Ingediend | 10 september 2010 |
---|---|
Beantwoord | 14 oktober 2010 (na 34 dagen) |
Indiener | Esther Ouwehand (PvdD) |
Beantwoord door | Gerda Verburg (CDA) |
Onderwerpen | cultuur en recreatie openbare orde en veiligheid organisatie en beleid recreatie sport |
Bron vraag | https://zoek.officielebekendmakingen.nl/kv-tk-2010Z12636.html |
Bron antwoord | https://zoek.officielebekendmakingen.nl/ah-tk-20102011-237.html |
Ja.
Voor de beantwoording van deze vragen is navraag gedaan bij de Politie Rotterdam-Rijnmond, de Landelijke Inspectiedienst Dierenbescherming (LID), de nieuwe Voedsel en Waren Autoriteit (nVWA) en het Openbaar Ministerie (OM). Geen van deze instanties kan bevestigen dat er in Rotterdam sprake is van een toename van het aantal hondengevechten. Bij deze instanties zijn slechts sporadisch meldingen bekend van hondengevechten of van dode honden waarvan wordt vermoed dat zij bij een hondengevecht betrokken waren. Gezien de zeer kleine aantallen is er geen aanleiding om deze gevallen apart te registreren.
In het in vraag 1 aangehaalde krantenartikel wordt de uitspraak dat er sprake is van een toename van het aantal hondengevechten toegeschreven aan de algemeen directeur van de Rotterdamse Dierenbescherming. Als deze informatie correct is dan is het van belang dat de algemeen directeur van zijn bevindingen melding maakt bij de politie of de LID.
Zie antwoord vraag 2.
Zoals gemeld in antwoord op vragen 2 en 3 zijn er tot op heden bij de betrokken opsporingsinstanties slechts sporadisch meldingen ontvangen over hondengevechten. Tot op heden heeft geen van deze schaarse meldingen een verdachte opgeleverd die aan een bewijsbaar strafbaar feit kon worden gekoppeld. Het OM heeft in de afgelopen 5 jaar dan ook geen enkele persoon vervolgd op grond van overtreding van artikel 61 van de Gezondheids- en welzijnswet voor dieren (GWWD).
Op grond van artikel 61 GWWD is het verboden om dierengevechten te organiseren of dieren aan dierengevechten te doen deelnemen. Artikel 122 van dezelfde wet verbindt hieraan een gevangenisstraf van ten hoogste 3 jaar of een geldboete van de vierde categorie.

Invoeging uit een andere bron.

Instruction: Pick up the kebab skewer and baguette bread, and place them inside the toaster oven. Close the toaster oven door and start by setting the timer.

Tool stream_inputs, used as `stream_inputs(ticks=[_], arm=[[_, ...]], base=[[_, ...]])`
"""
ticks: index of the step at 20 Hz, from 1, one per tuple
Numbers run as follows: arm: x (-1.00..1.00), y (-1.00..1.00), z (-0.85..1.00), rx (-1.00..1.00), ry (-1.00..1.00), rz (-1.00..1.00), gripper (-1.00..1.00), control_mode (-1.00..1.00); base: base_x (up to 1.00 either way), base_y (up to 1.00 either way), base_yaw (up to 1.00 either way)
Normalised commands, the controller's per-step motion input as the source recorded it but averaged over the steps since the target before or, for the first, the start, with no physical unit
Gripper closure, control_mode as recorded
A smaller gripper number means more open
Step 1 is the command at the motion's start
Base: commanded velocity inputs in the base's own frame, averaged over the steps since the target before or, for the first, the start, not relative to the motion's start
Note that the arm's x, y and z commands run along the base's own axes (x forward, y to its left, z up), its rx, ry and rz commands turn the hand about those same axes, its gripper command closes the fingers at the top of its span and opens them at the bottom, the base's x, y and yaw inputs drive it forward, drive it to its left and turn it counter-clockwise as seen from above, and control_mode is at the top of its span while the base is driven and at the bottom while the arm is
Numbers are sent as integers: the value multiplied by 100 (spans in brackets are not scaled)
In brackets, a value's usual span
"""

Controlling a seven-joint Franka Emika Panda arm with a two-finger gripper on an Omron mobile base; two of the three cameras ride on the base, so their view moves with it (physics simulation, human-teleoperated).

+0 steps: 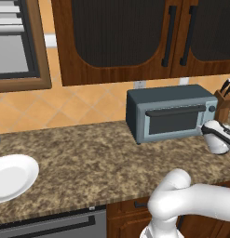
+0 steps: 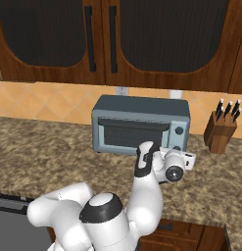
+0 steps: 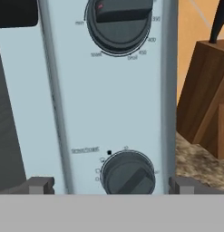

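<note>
The gripper [image 3: 109, 185] hangs wide open and empty, squared up to the right-hand control strip of the toaster oven [image 1: 168, 113], which stands at the back edge of the counter [image 1: 88, 158] with its door [image 1: 174, 118] shut. The lower knob [image 3: 128, 173] sits dead ahead between the two fingertips [image 3: 41, 185], its grip bar running diagonally; the upper knob [image 3: 120, 22] is further up the panel. A knife block [image 2: 221, 128] stands just right of the oven.

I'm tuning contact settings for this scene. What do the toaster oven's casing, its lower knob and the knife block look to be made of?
Toaster oven: casing looks like painted sheet metal, smooth matte blue-grey with flat uniform panels. Lower knob: probably dark moulded plastic, matte, with a raised grip bar. Knife block: wood, brown with visible grain. Everything is rendered, so these go by looks alone.
</note>
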Motion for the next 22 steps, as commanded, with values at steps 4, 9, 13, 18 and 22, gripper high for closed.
stream_inputs(ticks=[4, 9, 13, 18, 22], arm=[[15, -2, -1, 0, 0, 0, -100, -100], [6, -5, 0, 0, 0, 0, -100, -100], [3, -4, 0, 0, 0, 0, -100, -100], [0, 0, 0, 0, 0, 0, -100, -100], [0, 0, 0, 0, 0, 0, 100, -100]], base=[[0, 0, 0], [0, 0, 0], [0, 0, 0], [0, 0, 0], [0, 0, 0]])
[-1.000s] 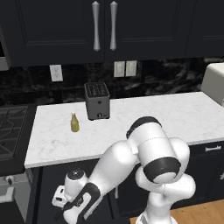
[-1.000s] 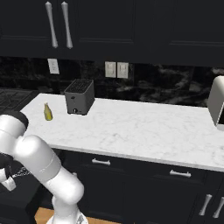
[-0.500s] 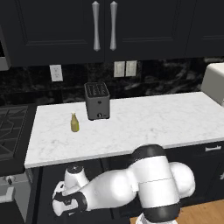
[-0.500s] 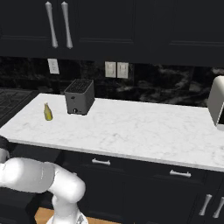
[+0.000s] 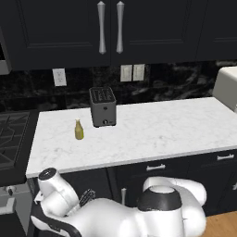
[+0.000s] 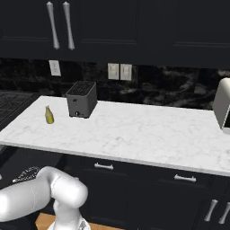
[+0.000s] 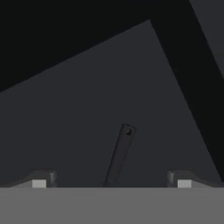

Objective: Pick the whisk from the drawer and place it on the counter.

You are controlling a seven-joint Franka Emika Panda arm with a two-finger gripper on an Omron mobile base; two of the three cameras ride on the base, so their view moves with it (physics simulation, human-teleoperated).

Gezien de omstandigheid dat er slechts sporadisch meldingen worden ontvangen van dierengevechten is er momenteel geen aanleiding om ten aanzien hiervan een actief opsporingsbeleid te voeren. Zodra de opsporingsinstanties meldingen ontvangen van hondengevechten, zullen deze in beginsel worden onderzocht door de LID of de politie.
De mensen die hun hond laten couperen en bereid zijn voor deze in Nederland verboden ingreep naar het buitenland te reizen, doen dit vaak omwille van het uiterlijk van de hond. Er zijn geen aanwijzingen dat deze gecoupeerde honden vervolgens worden ingezet voor hondengevechten.
Ik ben niet voor een verbod op het houden van, al dan niet in het buitenland, gecoupeerde honden. Zoals ik bij de beantwoording van uw vragen van 19 februari 2010 over het couperen van honden heb aangegeven, zou bij een houdverbod het bezit van honden met gecoupeerde oren een duurdelict opleveren, waaraan door de overtreder, zelfs al zou hij dat willen, niet zo maar een eind zou kunnen worden gemaakt.
Daarvoor zou hij zijn hond of moeten verkopen – hetgeen bij een verbod welhaast onmogelijk zal zijn- of moeten doden. Dit laatste is uiteraard niet de bedoeling van het coupeerverbod.
De vragen van het lid Ouwehand (PvdD) van 10 september 2010, over een toename van het aantal hondengevechten in Rotterdam kunnen tot mijn spijt niet binnen de gebruikelijke termijn worden beantwoord vanwege de noodzakelijke interdepartementale afstemming.